# AIM OF THE EXERCISE
Could you repeat the listing below exactly while leaving its pictures behind?

# DATA SHOWN
= = = = = = =

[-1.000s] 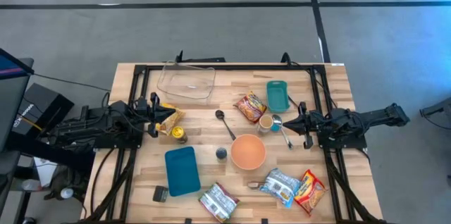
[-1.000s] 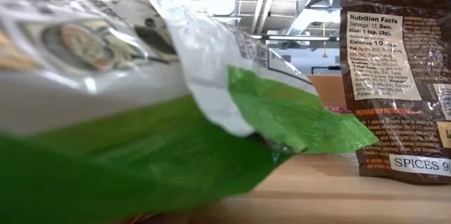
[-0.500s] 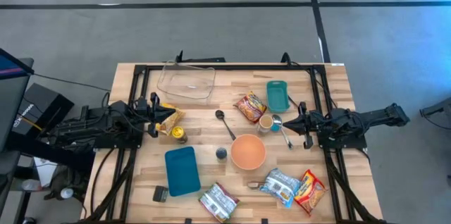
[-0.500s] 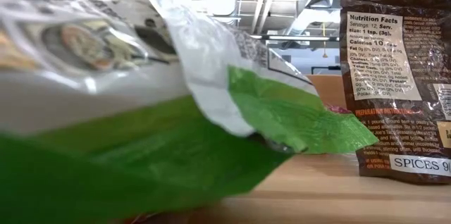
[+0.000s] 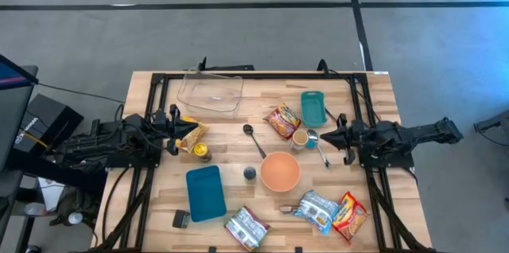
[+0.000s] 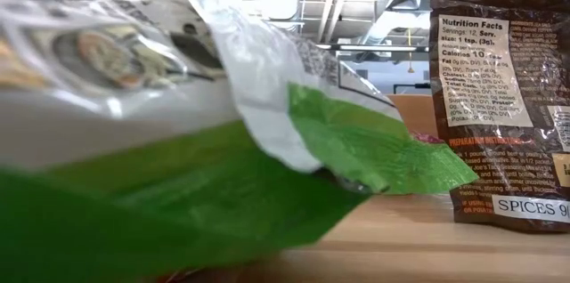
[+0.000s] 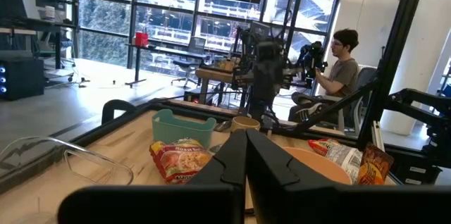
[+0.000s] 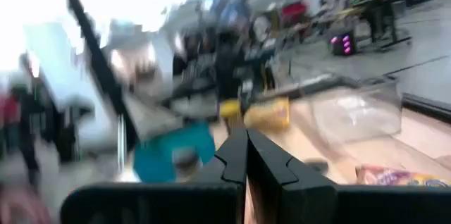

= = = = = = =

# WRITTEN RESPONSE
[-1.000s] 
[-1.000s] 
[-0.500s] 
[-0.500s] 
[+0.000s] 
[+0.000s] 
[+0.000s] 
[+0.000s] 

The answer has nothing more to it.